Here, Plaintiffs sufficiently alleged a claim warranting punitive damages. First, Plaintiffs allege that Defendants asked tenants to monitor Mr. Scher’s behavior to build a case to evict Plaintiffs. (Complaint ¶ 20.) That Defendants’ falsely claimed in letters to Plaintiffs that they received reports from other tenants about Mr. Scher’s behavior. (Complaint ¶¶  21, 22, 23, 24.) And that Defendant Herron is retaliating against Plaintiffs for adopting two emotional support animals. (Complaint ¶ 46.) Inciting neighbors to monitor and report on a co-tenant as well as retaliating against tenants for disability accommodations is “loathsome [conduct] that . . . would be looked down upon and despised by ordinary decent people.” (Scott, supra, 175 Cal.App.4th at p. 715.) Defendants’ argument that the facts alleged are false is unpersuasive. (Clauson v. Superior Court (1998) 67 Cal.App.4th 1253, 1255.) The court is not otherwise persuaded by Defendants’ arguments, yet again, that these facts are not true or lack evidence.

 

Accordingly, the court DENIES Defendants’ motion to strike as to the punitive damages claims.

 

Costs & Expert Witness Fees

 

A prevailing party is entitled to costs. (CCP § 1021.) Therefore, the court will not strike the portion of the Prayer that seeks costs of suit.¿ 

 

CONCLUSION:

 

            For the foregoing reasons, the Court decides the pending motion as follows:

 

1.Demurrer is SUSTAINED as to the Fourth Cause of Action with leave to amend;

2.Demurrer is OVERRULED as to the First, Second, and Third Causes of Action;

3.Motion to Strike is DENIED in its entirety;

4.Plaintiffs to file an amended complaint within twenty (20) days of notice of this ruling.
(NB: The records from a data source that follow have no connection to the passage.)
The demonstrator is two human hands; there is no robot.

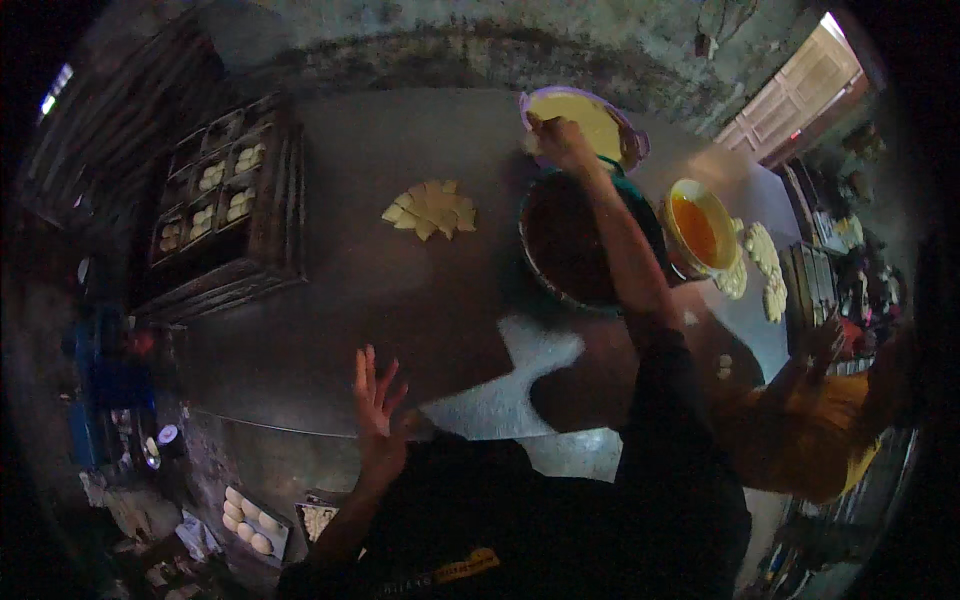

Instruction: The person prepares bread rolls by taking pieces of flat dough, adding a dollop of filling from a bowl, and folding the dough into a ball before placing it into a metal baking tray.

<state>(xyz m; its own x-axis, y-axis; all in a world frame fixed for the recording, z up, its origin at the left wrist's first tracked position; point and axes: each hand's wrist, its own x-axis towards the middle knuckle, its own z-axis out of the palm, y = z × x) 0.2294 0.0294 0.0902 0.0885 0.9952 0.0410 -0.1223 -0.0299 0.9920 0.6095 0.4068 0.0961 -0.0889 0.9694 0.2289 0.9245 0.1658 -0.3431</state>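
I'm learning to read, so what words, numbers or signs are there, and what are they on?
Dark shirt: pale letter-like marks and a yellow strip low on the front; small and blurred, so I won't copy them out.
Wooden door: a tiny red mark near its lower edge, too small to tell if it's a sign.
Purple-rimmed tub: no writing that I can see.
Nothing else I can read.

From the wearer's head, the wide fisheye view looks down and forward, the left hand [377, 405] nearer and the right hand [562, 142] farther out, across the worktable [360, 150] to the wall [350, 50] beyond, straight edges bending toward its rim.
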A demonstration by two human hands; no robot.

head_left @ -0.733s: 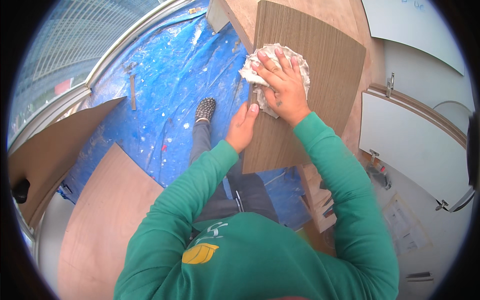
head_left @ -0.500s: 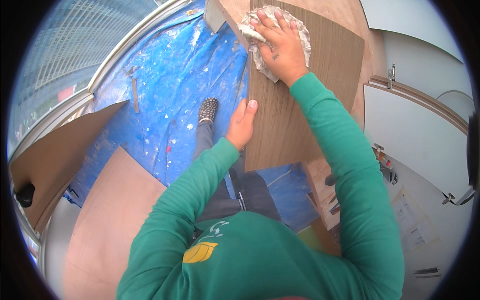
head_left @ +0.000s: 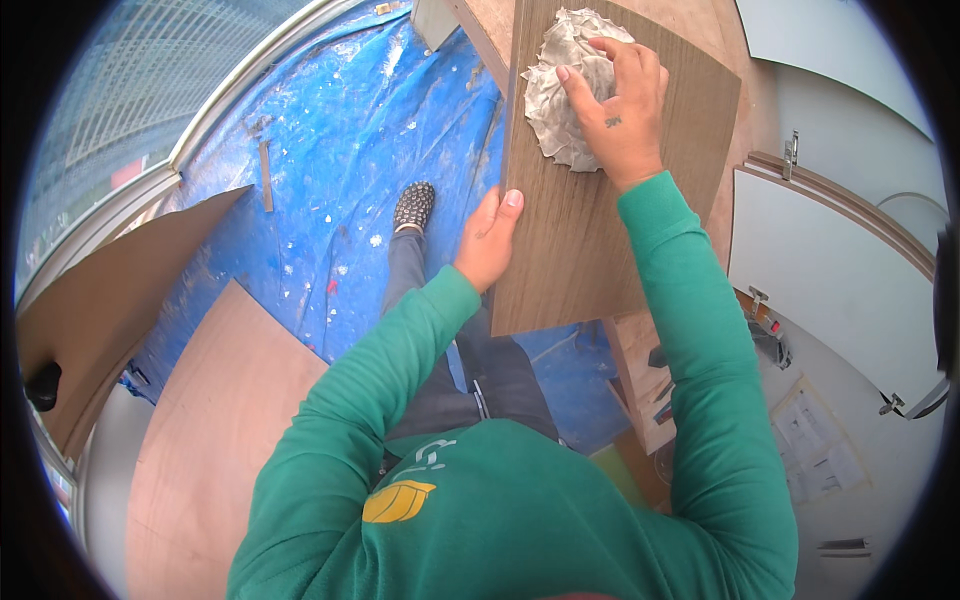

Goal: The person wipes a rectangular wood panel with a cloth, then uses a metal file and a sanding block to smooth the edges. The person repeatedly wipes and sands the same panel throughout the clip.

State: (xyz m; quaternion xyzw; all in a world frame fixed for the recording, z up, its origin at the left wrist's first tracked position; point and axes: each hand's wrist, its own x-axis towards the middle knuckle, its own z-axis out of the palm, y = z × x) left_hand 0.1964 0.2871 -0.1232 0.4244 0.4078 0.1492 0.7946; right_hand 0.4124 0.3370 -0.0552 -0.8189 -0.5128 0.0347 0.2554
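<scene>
A brown wood-grain panel lies flat in front of me, resting on a wooden stand. My right hand presses a crumpled grey-white rag onto the panel's far part. My left hand grips the panel's left edge, thumb on top. Both arms wear green sleeves.
A blue paint-spattered tarp covers the floor, with my dark shoe on it. Plywood sheets lie at the lower left and left. White cabinet panels with metal hinges stand at the right. A wooden stand sits under the panel.
My right hand has slid the rag away from me, toward the panel's far end. My left hand stays on the left edge.
</scene>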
Moving party is to give notice.

 

IT IS SO ORDERED.

 

Dated:             October 2, 2024                      __________________________________                                                                                                                        Upinder S. Kalra

                                                                                    Judge of the Superior Court

 



[1] Defendants also note the lease has a mediation condition which bars attorneys’ fees if it is not met.

 

[2] Defendants’ arguments challenging this are not appropriate at the pleading stage.

[3] The court declines to develop this argument further.